History meets prophecy

2/28/2025

0 Comments

 
Picture
Jahrhundertschritt by Wolfgang Mattheuer. Potsdam, Germany. Photo credit: Jürgen Langguth (2017). Copyrighted Free Use.
​
​     In Kairos (2021), Jenny Erpenbeck (translator: Michael Hofmann) writes through, and of, her character, Katharina:
     "Wolfgang Mattheuer, Sculpture, “Step of the Century.” Heil Hitler with the right, clenched-fist salute with the left, equal parts goose step and genuflection, or is the distorted figure collapsing? The center has given way, the head slumps. The giant scrawny figure takes a great leap forward and at the same time he falls back. Just as she’s feeling now." 

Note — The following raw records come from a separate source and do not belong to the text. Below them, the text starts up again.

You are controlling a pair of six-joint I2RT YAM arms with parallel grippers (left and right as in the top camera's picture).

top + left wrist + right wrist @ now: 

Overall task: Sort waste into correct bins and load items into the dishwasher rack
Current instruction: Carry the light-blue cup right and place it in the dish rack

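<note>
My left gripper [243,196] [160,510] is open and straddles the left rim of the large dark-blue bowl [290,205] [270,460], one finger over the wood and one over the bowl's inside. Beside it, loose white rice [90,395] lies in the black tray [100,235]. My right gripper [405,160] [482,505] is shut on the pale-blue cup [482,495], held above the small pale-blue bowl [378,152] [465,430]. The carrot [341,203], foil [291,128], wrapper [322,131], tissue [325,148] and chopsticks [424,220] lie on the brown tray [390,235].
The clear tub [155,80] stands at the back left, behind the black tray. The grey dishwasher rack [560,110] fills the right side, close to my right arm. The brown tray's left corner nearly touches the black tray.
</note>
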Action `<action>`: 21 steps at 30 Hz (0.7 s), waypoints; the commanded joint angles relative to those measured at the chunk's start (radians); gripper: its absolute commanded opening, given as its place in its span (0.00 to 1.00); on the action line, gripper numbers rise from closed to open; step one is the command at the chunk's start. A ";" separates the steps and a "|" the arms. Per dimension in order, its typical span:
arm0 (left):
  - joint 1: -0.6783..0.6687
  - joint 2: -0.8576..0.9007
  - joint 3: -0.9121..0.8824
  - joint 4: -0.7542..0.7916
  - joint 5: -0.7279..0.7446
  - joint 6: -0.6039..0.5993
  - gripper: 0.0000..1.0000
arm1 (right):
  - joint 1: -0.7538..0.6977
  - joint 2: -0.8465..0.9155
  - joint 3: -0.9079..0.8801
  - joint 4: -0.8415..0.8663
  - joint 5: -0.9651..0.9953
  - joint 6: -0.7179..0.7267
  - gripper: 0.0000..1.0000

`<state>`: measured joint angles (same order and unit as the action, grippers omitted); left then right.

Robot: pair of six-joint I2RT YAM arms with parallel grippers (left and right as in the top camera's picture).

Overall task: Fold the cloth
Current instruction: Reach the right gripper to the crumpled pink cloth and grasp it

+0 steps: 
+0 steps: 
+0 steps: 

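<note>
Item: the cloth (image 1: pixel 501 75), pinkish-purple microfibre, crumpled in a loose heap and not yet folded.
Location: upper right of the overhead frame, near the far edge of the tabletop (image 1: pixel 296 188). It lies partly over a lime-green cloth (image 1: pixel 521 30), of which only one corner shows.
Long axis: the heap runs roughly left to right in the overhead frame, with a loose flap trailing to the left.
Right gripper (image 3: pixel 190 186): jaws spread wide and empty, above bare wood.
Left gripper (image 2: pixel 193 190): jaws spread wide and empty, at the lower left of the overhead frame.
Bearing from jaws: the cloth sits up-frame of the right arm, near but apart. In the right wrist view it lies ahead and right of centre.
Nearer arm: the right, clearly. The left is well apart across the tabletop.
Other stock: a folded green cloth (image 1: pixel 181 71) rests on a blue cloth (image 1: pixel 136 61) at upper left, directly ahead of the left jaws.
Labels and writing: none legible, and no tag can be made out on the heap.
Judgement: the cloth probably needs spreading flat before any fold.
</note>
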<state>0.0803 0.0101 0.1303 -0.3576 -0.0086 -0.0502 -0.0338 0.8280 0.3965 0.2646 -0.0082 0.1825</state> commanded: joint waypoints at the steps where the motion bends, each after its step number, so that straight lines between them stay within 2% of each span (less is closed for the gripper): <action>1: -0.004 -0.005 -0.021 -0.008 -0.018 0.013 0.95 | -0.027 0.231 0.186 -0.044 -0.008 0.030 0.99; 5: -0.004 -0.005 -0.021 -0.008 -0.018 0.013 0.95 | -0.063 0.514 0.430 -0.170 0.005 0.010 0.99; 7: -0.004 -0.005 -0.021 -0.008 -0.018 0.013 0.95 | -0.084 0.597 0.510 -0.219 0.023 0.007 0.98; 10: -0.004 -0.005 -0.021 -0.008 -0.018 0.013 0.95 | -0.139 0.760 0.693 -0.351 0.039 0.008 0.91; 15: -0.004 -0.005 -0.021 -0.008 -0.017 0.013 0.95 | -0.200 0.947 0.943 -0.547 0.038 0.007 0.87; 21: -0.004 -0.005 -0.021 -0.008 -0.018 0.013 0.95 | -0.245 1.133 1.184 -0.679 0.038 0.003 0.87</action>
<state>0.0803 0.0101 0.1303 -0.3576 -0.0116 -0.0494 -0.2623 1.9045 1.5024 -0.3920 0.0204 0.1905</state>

     I knew nothing about Step of the Century — Jahrhundertschritt by Wolfgang Mattheuer, first exhibited in Leipzig, East Germany in 1985 — until I read Katharina’s note on her visit to the Tenth Art Exhibition in Dresden. Erpenbeck’s novel, set in East Berlin in the late 80s through the fall of the Wall, courses through longing, abasement, exploitation, and beauty in the dialectic of the two main characters — Katharina, enthralled by Hans. The brilliance of the novel lies in how well Erpenbeck uses their wearying relationship as the warp on which to weave personal and social history meeting prophecy.

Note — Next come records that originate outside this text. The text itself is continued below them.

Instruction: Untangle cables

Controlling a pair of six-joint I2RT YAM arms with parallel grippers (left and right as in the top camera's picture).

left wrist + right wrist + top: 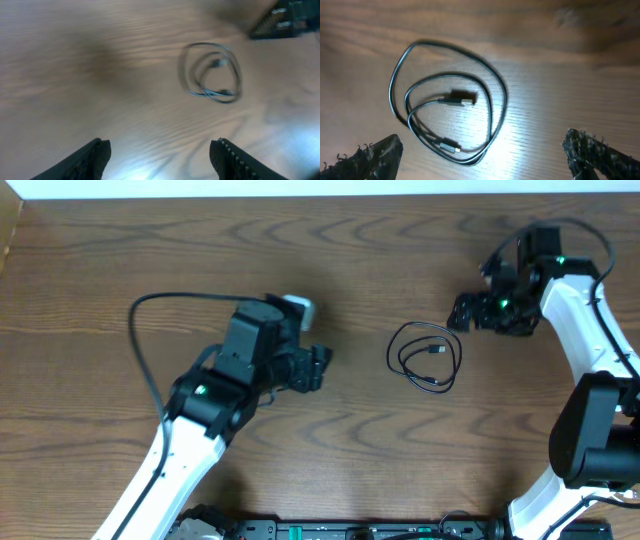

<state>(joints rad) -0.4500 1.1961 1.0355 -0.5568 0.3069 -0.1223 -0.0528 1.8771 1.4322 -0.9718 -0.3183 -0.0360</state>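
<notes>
1. 2 open grippers and 1 cable are plain to see, so I start at the left. The left gripper (320,368) hangs over bare table (100,240), its fingers (92,159) spread well apart with nothing between them.
2. Just behind that wrist lies a pale lump (298,308). I cannot tell whether it is the white cable or part of the arm.
3. Right of centre, the black cable (425,356) lies flat on the wood in about 2 loose loops, between the grippers and nearer the right. Its 2 plug ends (462,97) sit inside the coil.
4. I judge it light, thin and limp. It should drag and flop rather than hold a shape, and it could slip out of a shallow pinch. The plugs are its only stiff parts, so I would grip just behind a plug, or on the outer loop where it runs clear of the inner loop.
5. The right gripper (462,313) hovers just beside the coil's upper right, fingers at their widest and holding nothing.
</notes>
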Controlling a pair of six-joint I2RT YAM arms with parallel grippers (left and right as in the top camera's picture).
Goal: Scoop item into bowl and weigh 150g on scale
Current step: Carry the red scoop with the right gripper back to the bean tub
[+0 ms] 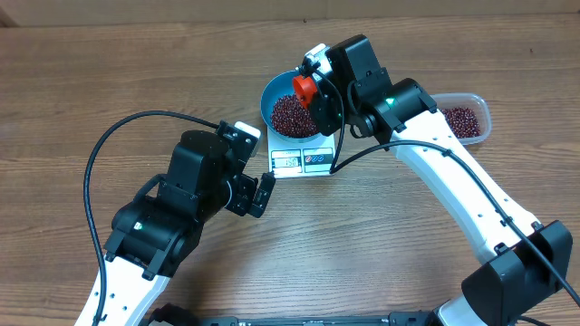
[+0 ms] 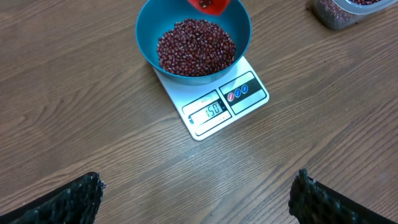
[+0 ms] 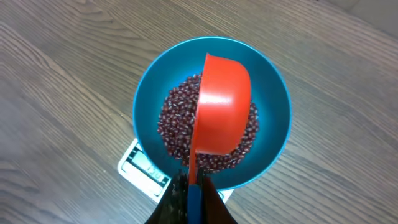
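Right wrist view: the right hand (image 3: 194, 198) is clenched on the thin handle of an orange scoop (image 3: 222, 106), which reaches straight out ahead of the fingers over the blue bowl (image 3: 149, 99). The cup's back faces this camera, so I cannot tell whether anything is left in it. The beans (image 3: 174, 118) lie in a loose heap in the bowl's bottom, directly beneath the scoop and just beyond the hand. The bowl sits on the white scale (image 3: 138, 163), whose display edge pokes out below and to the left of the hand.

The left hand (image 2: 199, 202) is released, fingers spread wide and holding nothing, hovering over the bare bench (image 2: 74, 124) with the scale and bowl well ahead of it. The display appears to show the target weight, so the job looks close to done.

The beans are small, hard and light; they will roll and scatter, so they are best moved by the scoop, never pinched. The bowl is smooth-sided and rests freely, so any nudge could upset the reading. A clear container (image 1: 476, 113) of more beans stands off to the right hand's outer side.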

     This phrasing of history meeting prophecy is drawn from Robin Wall Kimmerer’s Braiding Sweetgrass (2013) which couldn’t be more different from Kairos. They don’t even share a similar sorrow for the beauty and degradation of life. Beauty in Kairos appears despite the degradation, somewhat like the moments of grace in Wim Wenders’ (West German) film Wings of Desire (1987), in both cases tracing the persistence of living in broken, divided Berlin with its broken relationships, ruined buildings, betrayals, dead bodies, shrapnel of history, shame, desire, daily life, and aspiration to love. Erpenbeck quotes Friedrich Hölderlin* through Hans through Katharina, “once I lived, like gods, what needs there more.” Erpenbeck’s Hans, or Hans’s Erpenbeck, points out the commas to propose, “not a comparison with any idealized divine life, but the question whether being alive is what makes a god.”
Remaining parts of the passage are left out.